Kryo is significantly faster and more compact than Java serialization (often as much as 10x),
but does not support all Serializable types and requires you to register the classes
you’ll use in the program in advance for best performance.
So it is not used by default because:
- Not every java.io.Serializable is supported out of the box -
if you have custom class that extends Serializable it still cannot be serialized with Kryo, unless registered. - One needs to register custom classes.
Spark automatically includes Kryo serializers for the many commonly-used core Scala classes
that covered in the AllScalaRegistrar from the Twitter chill library.
Reasons -
- Java serialization is slow because it uses reflection
- crawls up the Class hierarchy for each Object doing several calls to read/writeObject per Object in case.
- Partially poor coding (improved with 1.7)
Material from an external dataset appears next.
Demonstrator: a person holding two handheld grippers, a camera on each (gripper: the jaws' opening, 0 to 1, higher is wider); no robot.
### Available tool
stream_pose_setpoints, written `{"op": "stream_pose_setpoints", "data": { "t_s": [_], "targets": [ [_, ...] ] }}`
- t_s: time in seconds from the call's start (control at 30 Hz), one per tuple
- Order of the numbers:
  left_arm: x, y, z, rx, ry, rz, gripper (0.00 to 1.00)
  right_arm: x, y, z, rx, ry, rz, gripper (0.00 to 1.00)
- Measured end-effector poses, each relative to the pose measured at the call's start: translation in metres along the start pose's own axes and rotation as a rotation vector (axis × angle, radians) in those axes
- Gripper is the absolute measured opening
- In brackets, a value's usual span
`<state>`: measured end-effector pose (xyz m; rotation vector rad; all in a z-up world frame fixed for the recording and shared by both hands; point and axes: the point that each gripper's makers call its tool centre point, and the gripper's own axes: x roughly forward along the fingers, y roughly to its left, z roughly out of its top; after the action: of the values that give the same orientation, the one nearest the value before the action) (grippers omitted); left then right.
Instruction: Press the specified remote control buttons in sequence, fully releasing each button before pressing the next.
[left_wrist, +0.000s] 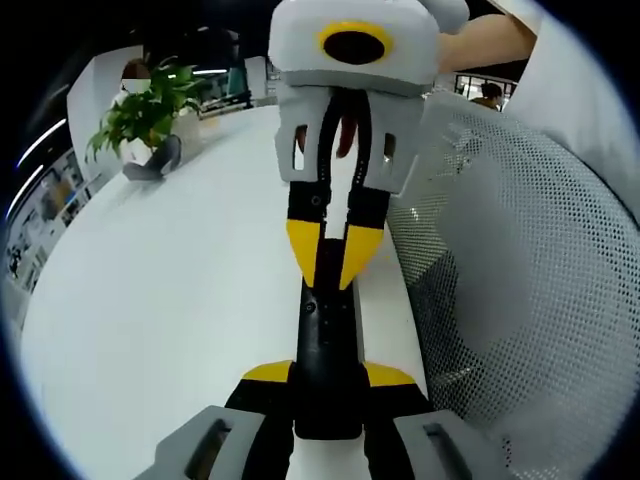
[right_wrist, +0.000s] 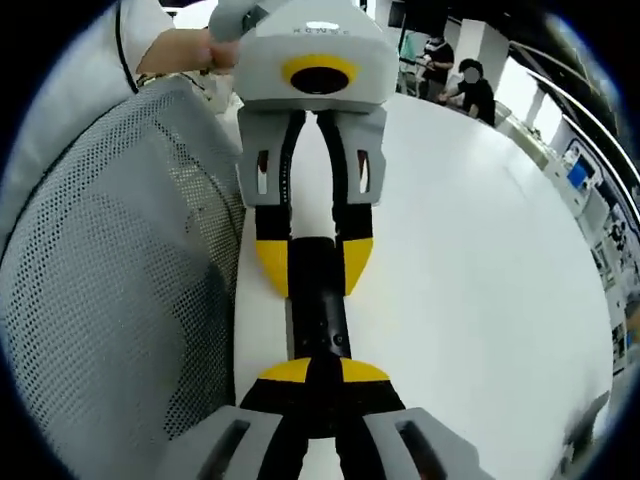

- Some often used classes make use of old slow + outdated serialization features such as putfield/getfield etc.
- Too much temporary Object allocation
- A lot of validation (versioning, implemented interfaces)
- Slow Java Input/Output streams
- Reflection to set/get field values.
- use of JDK collections requiring "big numbers" such as Integer or Long instead of primitives.
- implementation lacks certain algorithmic optimizations :-)
- primitives are reordered into network byte order (in java code, not native) on x86.